Victime d'étourdissements et voyant sa santé défaillir, monsieur veut se débarrasser de ses responsabilités de propriétaire. Il décide de vendre sa maison. Mais au bout de deux ans, une condition qui est essentielle pour lui repousse les acheteurs : il veut demeurer locataire de son quadruplex.

À l'automne 2000, alors qu'il n'espère même plus et que sa maison n'est plus entre les mains d'un agent immobilier, un nouvel agent se présente chez lui. Il informe alors monsieur qu'il est intéressé à acheter sa propriété mais à titre privé et que monsieur pourrait, comme il le souhaite, demeurer locataire. Rapidement, les deux hommes développent un lien de confiance. Le prix de la propriété convenu entre les deux parties est alors de
275 000$.


L'agent et sa compagne achètent le quadruplex dans le mois suivant. Comme convenu, ils signent une promesse d'achat à 275 000$ . Mais étonnamment, ils signent deux documents chez le notaire :

- Un premier document qui est l'acte de vente au prix de
275 000$ . Or, ils ne paieront pas 275 000$, puisque…

- Il y a un deuxième document, qui parle plutôt d'une vente à 195 000 $. Et dans ce document, on dit que le propriétaire fait un don de 80 000$ à l'acheteur.

L'homme de notre histoire affirme qu'il n'avait pas compris qu'il donnait cette somme. Aujourd'hui, il veut annuler la transaction.

La version des trois parties

Le notaire Claude Sylvestre est formel : le vendeur était consentant dès le début : «C'est évident que monsieur ne gagnait rien dans cette transaction-là. (…) Il était victime mais il était victime consentante.»

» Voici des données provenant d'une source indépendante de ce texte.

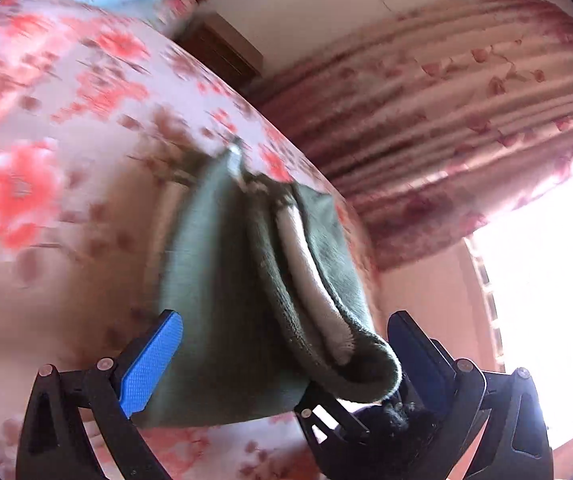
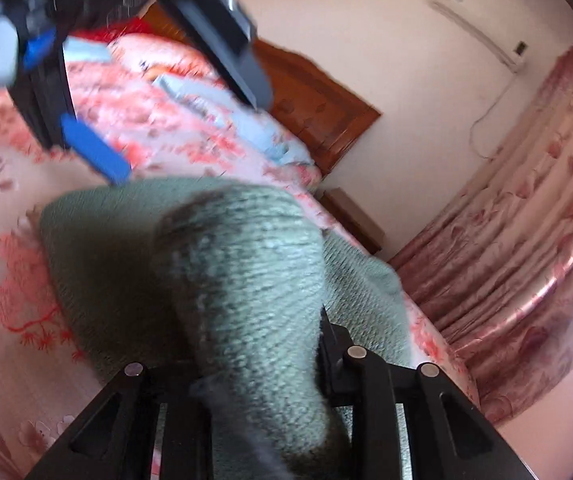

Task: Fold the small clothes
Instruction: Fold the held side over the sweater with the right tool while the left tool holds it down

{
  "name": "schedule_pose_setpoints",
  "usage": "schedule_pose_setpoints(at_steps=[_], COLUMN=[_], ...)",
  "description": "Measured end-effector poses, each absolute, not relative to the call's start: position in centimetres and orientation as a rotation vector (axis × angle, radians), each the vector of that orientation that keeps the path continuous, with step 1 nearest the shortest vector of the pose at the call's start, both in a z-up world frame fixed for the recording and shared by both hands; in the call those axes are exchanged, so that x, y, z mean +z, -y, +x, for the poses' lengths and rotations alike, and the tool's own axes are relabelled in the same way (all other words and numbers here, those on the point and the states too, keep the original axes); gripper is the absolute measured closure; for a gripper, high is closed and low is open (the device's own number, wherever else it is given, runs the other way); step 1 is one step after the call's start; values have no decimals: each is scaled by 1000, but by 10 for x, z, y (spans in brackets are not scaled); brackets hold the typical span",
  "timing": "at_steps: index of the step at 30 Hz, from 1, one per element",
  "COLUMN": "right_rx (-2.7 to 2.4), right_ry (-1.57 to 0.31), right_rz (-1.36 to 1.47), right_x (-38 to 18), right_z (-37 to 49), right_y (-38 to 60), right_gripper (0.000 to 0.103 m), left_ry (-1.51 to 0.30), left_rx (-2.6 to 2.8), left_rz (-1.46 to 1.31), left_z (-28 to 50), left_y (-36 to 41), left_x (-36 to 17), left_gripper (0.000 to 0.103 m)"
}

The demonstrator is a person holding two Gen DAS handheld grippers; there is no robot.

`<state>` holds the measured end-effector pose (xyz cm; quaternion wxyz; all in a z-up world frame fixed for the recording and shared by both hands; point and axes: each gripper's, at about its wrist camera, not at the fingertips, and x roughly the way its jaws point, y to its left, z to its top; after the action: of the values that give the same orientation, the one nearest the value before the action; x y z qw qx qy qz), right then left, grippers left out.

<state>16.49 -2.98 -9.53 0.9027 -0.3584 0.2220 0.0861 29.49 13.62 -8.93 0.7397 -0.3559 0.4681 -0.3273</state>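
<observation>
A small grey-green knit garment (image 1: pixel 222 280) lies on the floral bedspread (image 1: pixel 46 160), folded into layers with a pale lining showing. My left gripper (image 1: pixel 286 360) is open, its blue pads (image 1: pixel 150 364) wide apart on either side of the garment's near end, which bulges between them. In the right wrist view a thick fold of the same garment (image 2: pixel 254 292) covers my right gripper (image 2: pixel 258 392); its fingertips are hidden under the cloth. The left gripper (image 2: pixel 98 152) shows there at upper left, above the garment's far edge.
The bed's wooden headboard (image 2: pixel 310 100) and a light blue floral pillow (image 2: pixel 246 120) lie at the far end. A small bedside cabinet (image 2: pixel 350 216) stands by the bed. Pink floral curtains (image 2: pixel 518 220) hang on the right, with a bright window (image 1: pixel 546 280).
</observation>
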Motion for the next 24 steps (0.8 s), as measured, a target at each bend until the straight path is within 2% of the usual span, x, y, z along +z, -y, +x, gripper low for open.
schedule_pose_setpoints(at_steps=[9, 18, 19, 21, 22, 23, 24], right_rx=[168, 177, 180, 189, 195, 197, 199], right_ry=[-413, -435, -446, -428, -409, -389, -376], right_rz=[-732, -728, -736, -741, -724, -692, -657], right_x=[-93, -97, -97, -94, -91, -88, -86], right_z=[157, 148, 142, 126, 115, 104, 95], right_y=[30, 33, 34, 43, 50, 60, 68], right_gripper=[76, 67, 67, 64, 60, 56, 55], left_ry=[-1161, -1227, -1217, -1188, -1176, -1163, -1147], left_rx=[-769, -720, -722, -731, -736, -736, -730], left_rz=[-672, -456, -466, -460, -453, -441, -417], left_z=[343, 347, 347, 344, 341, 338, 336], left_y=[-70, -18, -21, -26, -29, -30, -30], left_x=[-89, -94, -95, -91, -90, -88, -84], left_gripper=[0, 0, 14, 60, 77, 83, 95])
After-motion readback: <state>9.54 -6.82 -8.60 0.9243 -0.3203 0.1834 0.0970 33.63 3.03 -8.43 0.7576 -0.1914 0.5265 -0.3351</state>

Quant à l'acheteur, il refuse d'annuler la transaction. L'équipe de La Facture l'a rencontré chez son avocat mais sans la présence de nos caméras. Selon lui, le propriétaire est bien celui qui a proposé le don de 80 000$. Bien que se disant fort mal à l'aise face à une telle situation, le couple décide finalement d'accepter l'offre de monsieur.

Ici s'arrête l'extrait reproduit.